Work item
Look below for the line that has "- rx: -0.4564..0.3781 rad"; output exactly from it through the line that has "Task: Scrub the", and leave the pictures out.

Supplied data
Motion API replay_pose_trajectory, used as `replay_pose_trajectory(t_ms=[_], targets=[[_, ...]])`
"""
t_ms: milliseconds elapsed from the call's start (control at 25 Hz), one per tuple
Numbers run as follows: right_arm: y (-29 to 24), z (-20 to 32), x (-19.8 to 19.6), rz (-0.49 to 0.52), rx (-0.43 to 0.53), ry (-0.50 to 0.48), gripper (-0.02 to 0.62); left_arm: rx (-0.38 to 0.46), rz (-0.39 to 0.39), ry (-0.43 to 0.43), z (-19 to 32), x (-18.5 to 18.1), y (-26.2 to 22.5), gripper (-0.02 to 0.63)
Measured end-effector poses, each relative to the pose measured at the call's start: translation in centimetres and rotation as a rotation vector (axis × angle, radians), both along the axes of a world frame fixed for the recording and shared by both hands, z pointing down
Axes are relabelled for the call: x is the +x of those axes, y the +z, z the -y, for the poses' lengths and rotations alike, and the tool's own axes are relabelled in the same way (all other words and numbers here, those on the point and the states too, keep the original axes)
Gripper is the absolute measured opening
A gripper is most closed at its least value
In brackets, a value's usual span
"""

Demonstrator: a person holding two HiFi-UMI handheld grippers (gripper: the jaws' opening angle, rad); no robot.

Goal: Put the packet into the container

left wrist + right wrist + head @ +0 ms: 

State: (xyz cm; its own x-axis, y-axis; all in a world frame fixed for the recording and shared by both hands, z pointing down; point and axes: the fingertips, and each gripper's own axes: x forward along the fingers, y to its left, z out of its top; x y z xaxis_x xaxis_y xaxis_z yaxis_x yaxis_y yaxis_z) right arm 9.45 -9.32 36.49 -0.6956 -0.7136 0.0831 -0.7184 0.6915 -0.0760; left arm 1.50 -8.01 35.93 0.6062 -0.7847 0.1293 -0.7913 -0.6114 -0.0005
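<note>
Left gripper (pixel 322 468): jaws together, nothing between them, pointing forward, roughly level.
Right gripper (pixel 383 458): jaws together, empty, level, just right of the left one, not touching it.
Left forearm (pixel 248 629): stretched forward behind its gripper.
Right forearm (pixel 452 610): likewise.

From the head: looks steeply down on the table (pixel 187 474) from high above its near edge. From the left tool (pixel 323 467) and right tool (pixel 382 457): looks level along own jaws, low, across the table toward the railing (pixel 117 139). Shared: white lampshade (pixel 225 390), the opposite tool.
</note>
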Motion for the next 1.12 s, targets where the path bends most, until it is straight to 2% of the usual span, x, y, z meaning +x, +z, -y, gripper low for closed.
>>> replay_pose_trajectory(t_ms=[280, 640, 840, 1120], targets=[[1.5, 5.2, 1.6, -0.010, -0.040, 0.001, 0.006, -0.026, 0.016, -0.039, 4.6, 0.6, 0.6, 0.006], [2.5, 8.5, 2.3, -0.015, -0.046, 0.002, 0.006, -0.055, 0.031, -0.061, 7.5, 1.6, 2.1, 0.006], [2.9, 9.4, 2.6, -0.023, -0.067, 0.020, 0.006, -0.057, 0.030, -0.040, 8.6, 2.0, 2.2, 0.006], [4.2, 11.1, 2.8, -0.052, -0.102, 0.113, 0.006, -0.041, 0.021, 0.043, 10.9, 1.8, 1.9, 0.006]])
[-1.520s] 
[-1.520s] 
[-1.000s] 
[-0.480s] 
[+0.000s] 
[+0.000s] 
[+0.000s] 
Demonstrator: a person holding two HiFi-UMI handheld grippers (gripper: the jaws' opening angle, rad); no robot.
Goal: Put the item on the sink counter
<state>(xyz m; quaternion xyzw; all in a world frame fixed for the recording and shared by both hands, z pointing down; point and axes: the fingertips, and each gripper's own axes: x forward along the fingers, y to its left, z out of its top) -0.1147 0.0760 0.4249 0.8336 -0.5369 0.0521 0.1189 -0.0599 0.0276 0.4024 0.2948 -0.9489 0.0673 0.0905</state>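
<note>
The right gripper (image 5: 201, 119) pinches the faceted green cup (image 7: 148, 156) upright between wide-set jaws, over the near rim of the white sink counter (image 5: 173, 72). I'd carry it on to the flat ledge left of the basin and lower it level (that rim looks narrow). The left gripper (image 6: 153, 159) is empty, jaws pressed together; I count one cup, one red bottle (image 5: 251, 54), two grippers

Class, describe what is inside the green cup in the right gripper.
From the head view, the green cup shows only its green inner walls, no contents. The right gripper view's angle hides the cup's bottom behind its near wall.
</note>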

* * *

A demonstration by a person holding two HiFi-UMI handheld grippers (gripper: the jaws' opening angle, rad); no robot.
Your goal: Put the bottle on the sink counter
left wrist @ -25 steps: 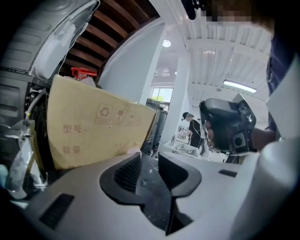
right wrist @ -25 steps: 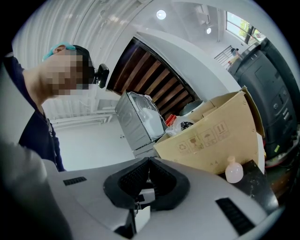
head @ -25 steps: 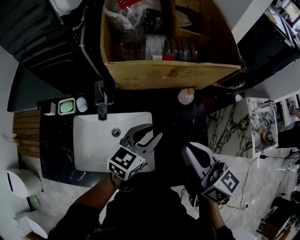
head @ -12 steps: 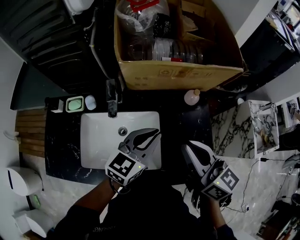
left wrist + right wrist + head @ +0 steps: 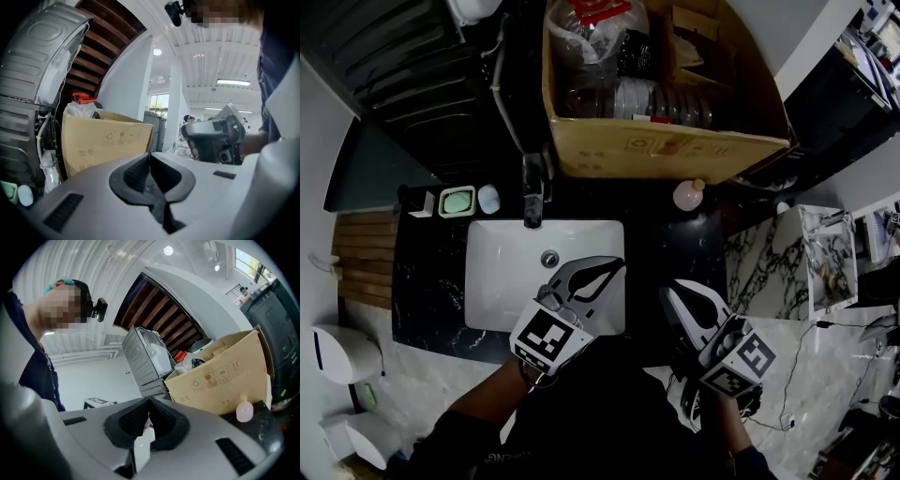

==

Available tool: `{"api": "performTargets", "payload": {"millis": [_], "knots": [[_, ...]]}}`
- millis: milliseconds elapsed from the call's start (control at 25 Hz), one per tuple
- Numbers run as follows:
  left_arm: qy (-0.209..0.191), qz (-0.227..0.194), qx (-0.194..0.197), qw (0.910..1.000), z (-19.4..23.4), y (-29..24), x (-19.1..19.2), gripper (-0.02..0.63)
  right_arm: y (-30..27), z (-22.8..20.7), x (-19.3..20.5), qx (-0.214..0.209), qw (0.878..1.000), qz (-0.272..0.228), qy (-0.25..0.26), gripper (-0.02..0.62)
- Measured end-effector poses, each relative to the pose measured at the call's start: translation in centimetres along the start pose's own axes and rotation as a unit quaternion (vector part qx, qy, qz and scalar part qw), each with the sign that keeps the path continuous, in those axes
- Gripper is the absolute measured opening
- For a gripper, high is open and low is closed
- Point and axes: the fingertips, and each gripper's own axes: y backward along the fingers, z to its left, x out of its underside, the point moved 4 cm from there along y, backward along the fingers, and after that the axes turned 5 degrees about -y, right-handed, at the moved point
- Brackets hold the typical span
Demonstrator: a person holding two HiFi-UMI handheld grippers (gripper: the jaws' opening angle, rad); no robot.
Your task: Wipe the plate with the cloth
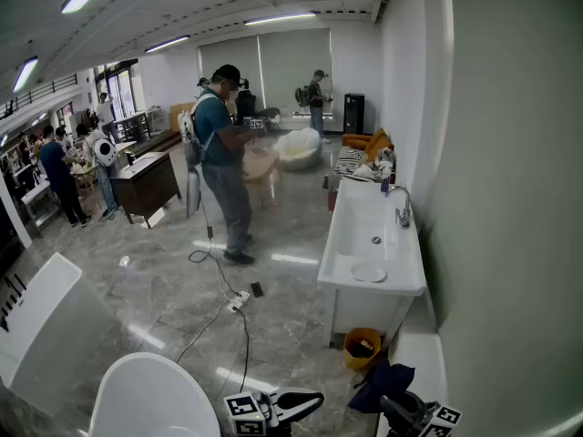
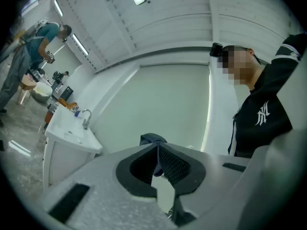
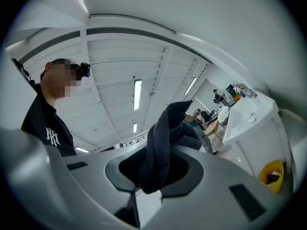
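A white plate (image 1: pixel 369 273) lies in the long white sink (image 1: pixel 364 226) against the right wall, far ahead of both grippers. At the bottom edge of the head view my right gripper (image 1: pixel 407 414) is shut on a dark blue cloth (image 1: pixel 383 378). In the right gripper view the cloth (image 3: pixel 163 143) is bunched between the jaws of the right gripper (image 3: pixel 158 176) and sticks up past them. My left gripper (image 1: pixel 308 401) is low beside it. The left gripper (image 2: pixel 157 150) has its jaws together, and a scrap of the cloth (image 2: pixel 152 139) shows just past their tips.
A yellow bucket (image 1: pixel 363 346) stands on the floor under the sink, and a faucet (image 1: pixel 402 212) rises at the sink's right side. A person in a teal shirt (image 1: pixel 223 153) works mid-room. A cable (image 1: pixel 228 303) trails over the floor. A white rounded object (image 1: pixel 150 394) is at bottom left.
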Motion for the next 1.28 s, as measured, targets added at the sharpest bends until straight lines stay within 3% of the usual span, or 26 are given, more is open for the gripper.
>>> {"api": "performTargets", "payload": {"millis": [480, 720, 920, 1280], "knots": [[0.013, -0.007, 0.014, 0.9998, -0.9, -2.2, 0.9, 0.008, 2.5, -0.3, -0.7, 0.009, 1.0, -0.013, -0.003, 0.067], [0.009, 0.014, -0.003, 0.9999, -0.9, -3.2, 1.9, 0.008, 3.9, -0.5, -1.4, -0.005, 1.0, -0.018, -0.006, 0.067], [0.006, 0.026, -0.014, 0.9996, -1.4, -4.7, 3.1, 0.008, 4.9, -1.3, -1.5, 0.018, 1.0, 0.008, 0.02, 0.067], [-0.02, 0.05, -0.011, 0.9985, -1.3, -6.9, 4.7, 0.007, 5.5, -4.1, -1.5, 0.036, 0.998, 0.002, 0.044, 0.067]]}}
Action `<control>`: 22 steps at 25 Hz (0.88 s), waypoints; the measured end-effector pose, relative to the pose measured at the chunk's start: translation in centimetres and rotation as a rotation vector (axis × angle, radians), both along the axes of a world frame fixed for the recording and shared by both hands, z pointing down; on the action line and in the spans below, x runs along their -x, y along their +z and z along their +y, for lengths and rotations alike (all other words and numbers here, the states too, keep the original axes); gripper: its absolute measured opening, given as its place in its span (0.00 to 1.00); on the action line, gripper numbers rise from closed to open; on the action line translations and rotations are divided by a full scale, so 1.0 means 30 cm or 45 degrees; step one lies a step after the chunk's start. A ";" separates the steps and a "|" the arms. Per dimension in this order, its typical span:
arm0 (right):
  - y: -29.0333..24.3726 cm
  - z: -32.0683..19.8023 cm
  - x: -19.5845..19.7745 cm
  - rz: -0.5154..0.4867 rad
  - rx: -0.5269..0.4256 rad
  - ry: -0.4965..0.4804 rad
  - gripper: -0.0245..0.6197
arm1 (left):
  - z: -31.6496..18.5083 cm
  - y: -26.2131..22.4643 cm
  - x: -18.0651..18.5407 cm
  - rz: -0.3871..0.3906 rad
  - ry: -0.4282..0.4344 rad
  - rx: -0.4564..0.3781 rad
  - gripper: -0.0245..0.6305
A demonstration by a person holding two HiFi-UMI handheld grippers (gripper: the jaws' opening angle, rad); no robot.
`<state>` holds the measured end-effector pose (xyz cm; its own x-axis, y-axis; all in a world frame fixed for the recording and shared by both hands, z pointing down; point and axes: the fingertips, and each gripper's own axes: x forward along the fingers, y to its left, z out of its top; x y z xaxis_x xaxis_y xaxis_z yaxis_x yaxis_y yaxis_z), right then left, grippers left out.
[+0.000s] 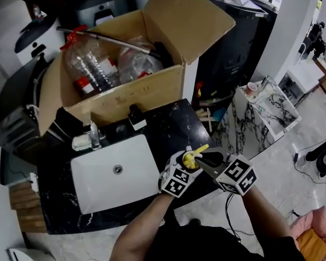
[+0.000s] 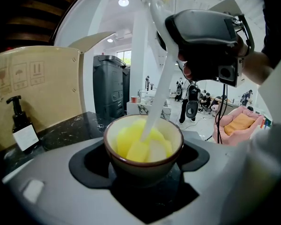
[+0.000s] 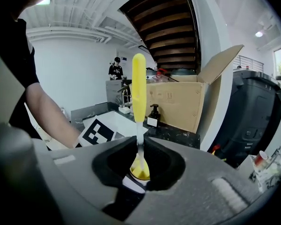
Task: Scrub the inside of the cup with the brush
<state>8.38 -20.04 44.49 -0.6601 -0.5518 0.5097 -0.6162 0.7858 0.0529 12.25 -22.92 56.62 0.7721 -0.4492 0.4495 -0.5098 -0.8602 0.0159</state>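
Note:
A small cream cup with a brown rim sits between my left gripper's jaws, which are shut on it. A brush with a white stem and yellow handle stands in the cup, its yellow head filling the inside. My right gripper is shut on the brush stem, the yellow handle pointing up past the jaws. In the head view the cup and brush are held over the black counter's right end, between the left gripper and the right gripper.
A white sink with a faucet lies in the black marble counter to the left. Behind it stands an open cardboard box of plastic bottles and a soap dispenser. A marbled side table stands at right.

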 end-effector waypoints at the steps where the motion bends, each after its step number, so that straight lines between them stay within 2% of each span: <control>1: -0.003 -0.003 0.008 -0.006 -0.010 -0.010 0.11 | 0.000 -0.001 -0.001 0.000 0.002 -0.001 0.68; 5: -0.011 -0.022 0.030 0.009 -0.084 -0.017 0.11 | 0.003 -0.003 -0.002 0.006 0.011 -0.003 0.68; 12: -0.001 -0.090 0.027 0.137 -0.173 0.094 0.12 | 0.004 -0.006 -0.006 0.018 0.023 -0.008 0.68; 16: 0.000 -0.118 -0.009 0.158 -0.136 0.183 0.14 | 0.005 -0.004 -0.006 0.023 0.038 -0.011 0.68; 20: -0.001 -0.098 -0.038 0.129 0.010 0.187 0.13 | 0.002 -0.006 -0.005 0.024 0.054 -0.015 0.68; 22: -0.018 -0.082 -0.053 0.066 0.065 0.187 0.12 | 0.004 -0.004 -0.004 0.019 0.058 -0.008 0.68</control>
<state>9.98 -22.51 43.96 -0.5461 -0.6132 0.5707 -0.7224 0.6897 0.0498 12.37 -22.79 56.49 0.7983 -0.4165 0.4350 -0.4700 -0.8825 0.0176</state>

Reply to the task
  - rx: -0.4564..0.3781 rad
  - gripper: -0.0245..0.6305
A demonstration by a person holding two HiFi-UMI handheld grippers (gripper: the jaws' opening angle, rad); no robot.
`<state>` holds the measured end-effector pose (xyz cm; its own x-axis, y-axis; all in a world frame fixed for the recording and shared by both hands, z pointing down; point and axes: the fingertips, and each gripper's own axes: x forward along the fingers, y to its left, z out of its top; x y z xaxis_x xaxis_y xaxis_z yaxis_x yaxis_y yaxis_z), right then left, grippers left out.
[+0.000s] 
[+0.000s] 
[+0.000s] 
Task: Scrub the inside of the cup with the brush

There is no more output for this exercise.